Monday, March 19, 2012

The Teacher Accountability Debate by Diane Ravitch

In January 2012, the debate about value-added assessment broke through to the general public with the release of a new study by Chetty-Friedman-Rockoff. Although not yet peer reviewed, the study received page one coverage in the The New York Times, where it was presented as clear evidence that “Students with top teachers are less likely to become pregnant as teenagers, more likely to enroll in college, and more likely to earn more money as adults.” The authors of the paper were quick to draw the policy implications of their work. As one of them said, “The message is to fire people sooner rather than later” (Lowrey, 2012). Bloggers were quick to reply, providing spontaneous, if unauthorized, peer review (Ferlazzo, 2012).

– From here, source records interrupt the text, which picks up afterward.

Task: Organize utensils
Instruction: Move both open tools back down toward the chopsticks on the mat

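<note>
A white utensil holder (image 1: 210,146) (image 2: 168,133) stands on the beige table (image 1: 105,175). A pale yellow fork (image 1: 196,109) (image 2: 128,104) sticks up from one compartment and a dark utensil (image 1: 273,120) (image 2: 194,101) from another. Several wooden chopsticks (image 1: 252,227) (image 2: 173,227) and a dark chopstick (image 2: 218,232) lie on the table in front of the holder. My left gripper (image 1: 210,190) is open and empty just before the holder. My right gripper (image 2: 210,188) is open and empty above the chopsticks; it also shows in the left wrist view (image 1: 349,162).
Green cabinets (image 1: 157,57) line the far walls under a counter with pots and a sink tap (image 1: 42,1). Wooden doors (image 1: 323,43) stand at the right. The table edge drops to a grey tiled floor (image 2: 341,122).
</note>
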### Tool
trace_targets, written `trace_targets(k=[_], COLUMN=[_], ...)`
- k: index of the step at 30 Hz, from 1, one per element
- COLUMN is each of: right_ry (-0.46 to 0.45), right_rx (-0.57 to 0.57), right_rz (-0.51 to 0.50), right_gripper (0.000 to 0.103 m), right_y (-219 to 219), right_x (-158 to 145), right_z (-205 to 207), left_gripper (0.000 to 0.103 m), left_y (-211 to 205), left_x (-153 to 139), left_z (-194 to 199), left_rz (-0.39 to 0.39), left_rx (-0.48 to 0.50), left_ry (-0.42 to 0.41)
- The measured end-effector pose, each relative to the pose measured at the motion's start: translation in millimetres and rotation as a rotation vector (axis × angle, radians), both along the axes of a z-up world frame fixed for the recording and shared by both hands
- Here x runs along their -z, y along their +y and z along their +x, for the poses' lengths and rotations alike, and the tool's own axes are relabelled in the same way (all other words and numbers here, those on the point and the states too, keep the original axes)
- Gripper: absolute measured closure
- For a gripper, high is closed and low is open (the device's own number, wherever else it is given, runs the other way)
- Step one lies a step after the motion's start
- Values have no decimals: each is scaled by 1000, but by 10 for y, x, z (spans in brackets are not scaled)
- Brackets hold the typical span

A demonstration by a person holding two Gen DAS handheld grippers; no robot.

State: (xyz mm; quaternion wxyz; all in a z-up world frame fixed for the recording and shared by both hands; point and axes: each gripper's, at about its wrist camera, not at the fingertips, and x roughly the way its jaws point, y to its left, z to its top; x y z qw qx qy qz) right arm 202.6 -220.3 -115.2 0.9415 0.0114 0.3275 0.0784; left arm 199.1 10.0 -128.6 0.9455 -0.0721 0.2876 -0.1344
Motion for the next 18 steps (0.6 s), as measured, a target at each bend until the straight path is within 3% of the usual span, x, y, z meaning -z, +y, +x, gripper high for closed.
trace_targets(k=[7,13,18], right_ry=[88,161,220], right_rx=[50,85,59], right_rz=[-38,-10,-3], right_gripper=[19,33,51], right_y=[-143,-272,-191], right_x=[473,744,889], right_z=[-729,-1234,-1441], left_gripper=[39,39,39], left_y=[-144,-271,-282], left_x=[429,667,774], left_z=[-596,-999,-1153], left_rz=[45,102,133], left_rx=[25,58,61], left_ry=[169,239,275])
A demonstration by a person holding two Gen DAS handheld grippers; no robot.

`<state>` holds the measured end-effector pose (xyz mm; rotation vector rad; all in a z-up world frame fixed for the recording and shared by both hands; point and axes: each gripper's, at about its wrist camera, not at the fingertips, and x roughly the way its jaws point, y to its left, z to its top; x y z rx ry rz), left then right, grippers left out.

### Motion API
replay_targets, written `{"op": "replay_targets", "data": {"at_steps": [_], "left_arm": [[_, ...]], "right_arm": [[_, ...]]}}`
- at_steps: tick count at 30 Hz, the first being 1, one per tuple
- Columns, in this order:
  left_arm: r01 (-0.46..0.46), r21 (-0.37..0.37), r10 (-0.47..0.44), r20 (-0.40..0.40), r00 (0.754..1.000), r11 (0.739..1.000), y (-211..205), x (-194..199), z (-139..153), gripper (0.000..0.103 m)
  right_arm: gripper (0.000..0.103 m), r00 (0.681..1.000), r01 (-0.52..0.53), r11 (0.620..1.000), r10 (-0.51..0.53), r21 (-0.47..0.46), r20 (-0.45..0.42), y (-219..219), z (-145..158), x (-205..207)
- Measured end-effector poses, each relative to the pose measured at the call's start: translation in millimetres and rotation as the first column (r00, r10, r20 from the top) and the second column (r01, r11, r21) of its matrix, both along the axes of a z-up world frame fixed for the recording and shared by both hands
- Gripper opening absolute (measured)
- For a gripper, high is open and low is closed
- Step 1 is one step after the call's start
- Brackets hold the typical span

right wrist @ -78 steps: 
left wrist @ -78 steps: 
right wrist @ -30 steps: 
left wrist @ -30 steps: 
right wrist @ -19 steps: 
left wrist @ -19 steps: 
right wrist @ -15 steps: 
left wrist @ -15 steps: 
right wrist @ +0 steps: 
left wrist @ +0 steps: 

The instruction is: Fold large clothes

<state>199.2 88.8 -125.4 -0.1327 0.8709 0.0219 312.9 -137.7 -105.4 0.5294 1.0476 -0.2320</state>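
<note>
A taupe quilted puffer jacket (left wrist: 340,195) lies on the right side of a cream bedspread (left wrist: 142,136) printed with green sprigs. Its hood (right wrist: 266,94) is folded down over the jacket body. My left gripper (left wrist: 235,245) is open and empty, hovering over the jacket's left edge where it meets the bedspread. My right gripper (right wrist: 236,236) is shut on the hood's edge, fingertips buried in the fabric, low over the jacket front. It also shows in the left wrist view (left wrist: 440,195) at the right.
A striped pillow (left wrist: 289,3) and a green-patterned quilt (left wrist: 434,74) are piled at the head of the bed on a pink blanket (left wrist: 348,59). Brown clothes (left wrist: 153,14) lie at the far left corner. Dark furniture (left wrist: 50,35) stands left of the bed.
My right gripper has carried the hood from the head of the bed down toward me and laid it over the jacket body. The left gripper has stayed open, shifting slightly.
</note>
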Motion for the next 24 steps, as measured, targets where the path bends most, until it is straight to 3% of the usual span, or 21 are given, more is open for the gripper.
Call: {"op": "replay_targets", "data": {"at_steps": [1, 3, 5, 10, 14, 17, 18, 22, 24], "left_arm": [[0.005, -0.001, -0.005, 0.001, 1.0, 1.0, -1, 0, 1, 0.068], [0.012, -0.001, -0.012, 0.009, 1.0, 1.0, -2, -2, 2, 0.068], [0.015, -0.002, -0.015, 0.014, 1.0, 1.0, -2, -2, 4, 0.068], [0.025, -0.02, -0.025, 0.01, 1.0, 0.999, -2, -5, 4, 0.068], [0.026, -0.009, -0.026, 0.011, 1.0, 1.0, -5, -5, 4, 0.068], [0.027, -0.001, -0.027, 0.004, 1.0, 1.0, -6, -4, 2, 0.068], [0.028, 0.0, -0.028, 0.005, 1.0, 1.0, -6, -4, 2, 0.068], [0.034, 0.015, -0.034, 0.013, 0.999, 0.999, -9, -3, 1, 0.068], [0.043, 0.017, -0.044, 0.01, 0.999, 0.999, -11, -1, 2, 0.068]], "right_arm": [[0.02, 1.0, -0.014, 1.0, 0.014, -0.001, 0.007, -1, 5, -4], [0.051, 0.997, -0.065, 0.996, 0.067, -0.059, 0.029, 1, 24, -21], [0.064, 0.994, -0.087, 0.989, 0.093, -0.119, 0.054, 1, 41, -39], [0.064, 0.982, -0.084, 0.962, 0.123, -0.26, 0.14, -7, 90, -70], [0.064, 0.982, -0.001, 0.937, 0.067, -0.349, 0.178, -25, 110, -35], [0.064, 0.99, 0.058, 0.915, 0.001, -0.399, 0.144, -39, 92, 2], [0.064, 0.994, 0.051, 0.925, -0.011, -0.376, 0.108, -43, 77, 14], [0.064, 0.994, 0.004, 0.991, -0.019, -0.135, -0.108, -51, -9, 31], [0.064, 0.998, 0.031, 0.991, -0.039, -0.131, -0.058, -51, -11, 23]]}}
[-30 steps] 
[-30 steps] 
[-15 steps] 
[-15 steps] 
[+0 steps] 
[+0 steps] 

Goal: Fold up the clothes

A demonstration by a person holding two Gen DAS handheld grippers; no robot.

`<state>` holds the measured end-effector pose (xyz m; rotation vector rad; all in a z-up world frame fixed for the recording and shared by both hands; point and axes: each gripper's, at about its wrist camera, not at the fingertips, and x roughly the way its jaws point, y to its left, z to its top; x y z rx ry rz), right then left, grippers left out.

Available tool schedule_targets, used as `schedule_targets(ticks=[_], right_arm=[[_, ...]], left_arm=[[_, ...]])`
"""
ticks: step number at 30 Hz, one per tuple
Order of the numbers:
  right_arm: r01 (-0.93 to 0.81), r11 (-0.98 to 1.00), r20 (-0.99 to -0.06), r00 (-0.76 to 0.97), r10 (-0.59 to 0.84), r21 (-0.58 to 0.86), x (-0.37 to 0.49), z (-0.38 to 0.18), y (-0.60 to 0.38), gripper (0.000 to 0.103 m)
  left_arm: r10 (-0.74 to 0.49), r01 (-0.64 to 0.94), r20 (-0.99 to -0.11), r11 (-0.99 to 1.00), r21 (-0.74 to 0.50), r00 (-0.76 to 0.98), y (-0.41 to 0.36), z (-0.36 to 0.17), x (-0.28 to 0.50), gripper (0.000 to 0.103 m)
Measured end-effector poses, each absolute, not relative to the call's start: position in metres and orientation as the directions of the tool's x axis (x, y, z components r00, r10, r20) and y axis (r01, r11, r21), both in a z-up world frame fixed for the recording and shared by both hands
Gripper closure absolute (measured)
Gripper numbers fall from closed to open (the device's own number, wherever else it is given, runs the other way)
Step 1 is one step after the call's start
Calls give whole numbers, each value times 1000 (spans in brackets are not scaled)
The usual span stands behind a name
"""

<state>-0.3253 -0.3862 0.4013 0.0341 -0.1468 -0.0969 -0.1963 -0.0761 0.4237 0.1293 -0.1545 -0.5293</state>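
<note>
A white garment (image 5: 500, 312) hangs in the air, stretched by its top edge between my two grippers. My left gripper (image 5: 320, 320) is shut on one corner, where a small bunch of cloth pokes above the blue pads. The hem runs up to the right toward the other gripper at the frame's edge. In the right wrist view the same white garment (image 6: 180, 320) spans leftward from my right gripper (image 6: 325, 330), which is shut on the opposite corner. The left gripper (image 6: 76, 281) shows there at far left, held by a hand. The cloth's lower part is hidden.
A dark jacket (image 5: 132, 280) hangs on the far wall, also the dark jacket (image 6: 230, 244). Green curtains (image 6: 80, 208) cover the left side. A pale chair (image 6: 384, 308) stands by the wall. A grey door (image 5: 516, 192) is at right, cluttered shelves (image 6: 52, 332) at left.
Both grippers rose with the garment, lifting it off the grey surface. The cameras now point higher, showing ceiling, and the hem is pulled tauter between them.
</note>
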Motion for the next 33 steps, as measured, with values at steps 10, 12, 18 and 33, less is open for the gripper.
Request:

The CFR study reinforced the message of the film Waiting for “Superman” and of the corporate-style reformers who have commanded the national media in recent years: Teachers are to blame for the ills of American society. Bad teachers are the ones whose students don’t get higher test scores year after year. If we fire bad teachers, they will be replaced by average or better teachers. If we fire bad teachers, our economy will gain trillions of dollars in productivity. If we fire bad teachers, our schools will rise to the top of international rankings. If we fire bad teachers, all students will be prepared for college or careers. If we fire bad teachers, we can eliminate poverty.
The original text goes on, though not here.